• ABOUT THIS EXERCISE
Whenever a line of the listing contains the string "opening", return that line.

• SUPPLIED MATERIAL
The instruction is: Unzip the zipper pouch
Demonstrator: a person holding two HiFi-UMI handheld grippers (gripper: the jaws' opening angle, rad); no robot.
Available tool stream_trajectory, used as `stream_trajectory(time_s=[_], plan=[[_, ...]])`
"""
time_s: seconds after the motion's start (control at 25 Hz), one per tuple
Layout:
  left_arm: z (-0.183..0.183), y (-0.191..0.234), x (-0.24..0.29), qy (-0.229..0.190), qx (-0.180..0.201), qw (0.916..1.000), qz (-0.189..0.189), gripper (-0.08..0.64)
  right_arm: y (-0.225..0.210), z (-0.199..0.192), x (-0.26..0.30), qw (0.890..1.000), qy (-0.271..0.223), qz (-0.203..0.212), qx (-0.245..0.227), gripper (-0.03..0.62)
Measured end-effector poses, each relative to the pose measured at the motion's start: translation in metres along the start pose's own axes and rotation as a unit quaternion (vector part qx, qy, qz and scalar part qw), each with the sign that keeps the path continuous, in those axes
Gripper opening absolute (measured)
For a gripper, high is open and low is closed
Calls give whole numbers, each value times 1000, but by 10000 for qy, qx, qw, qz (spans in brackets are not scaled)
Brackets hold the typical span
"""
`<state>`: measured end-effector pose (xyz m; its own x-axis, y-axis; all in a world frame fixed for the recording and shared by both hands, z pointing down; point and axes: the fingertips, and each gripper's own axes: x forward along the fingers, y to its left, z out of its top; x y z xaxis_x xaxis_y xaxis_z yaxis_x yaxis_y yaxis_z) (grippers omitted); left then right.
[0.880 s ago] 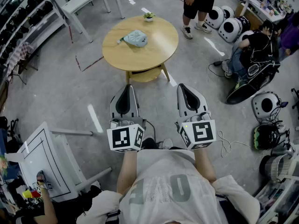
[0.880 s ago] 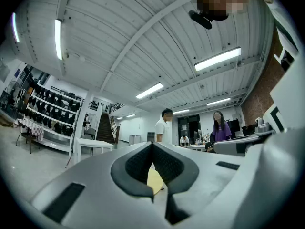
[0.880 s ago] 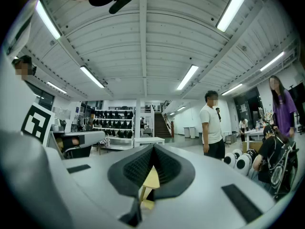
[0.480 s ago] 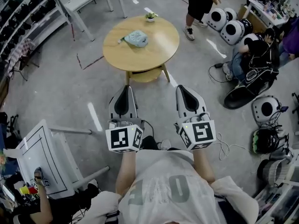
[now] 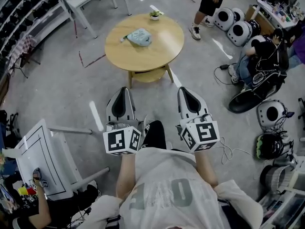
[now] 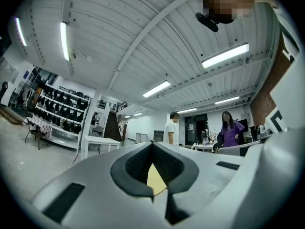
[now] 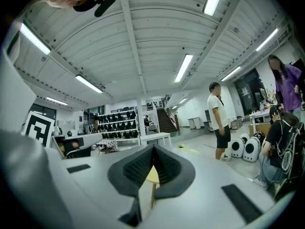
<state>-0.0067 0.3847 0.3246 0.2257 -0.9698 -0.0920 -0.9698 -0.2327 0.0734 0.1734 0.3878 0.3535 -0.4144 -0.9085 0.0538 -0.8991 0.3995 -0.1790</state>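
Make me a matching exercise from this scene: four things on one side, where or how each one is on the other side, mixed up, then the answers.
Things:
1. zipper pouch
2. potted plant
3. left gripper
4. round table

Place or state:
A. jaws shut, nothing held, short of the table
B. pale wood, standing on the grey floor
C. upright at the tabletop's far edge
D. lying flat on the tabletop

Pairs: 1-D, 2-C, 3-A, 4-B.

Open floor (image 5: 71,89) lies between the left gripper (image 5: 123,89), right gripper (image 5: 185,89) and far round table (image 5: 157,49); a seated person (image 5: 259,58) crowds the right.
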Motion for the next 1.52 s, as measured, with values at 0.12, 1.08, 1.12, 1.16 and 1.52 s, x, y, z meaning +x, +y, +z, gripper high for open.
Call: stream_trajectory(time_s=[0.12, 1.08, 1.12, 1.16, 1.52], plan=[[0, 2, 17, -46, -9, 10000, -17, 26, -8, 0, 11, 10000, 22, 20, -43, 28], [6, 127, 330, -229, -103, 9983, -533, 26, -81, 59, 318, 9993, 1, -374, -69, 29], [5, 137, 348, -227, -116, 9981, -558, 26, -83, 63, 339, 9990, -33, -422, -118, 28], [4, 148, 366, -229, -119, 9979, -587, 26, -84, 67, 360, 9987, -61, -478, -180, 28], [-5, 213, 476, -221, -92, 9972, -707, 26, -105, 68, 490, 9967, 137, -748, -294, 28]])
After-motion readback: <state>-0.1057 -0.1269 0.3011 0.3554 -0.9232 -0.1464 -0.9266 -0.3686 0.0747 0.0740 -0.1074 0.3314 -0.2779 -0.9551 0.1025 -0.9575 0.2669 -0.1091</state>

• ANSWER BOX
Demonstrator: a person holding two HiFi-UMI handheld grippers (gripper: the jaws' opening angle, rad); no robot.
Gripper opening absolute (measured)

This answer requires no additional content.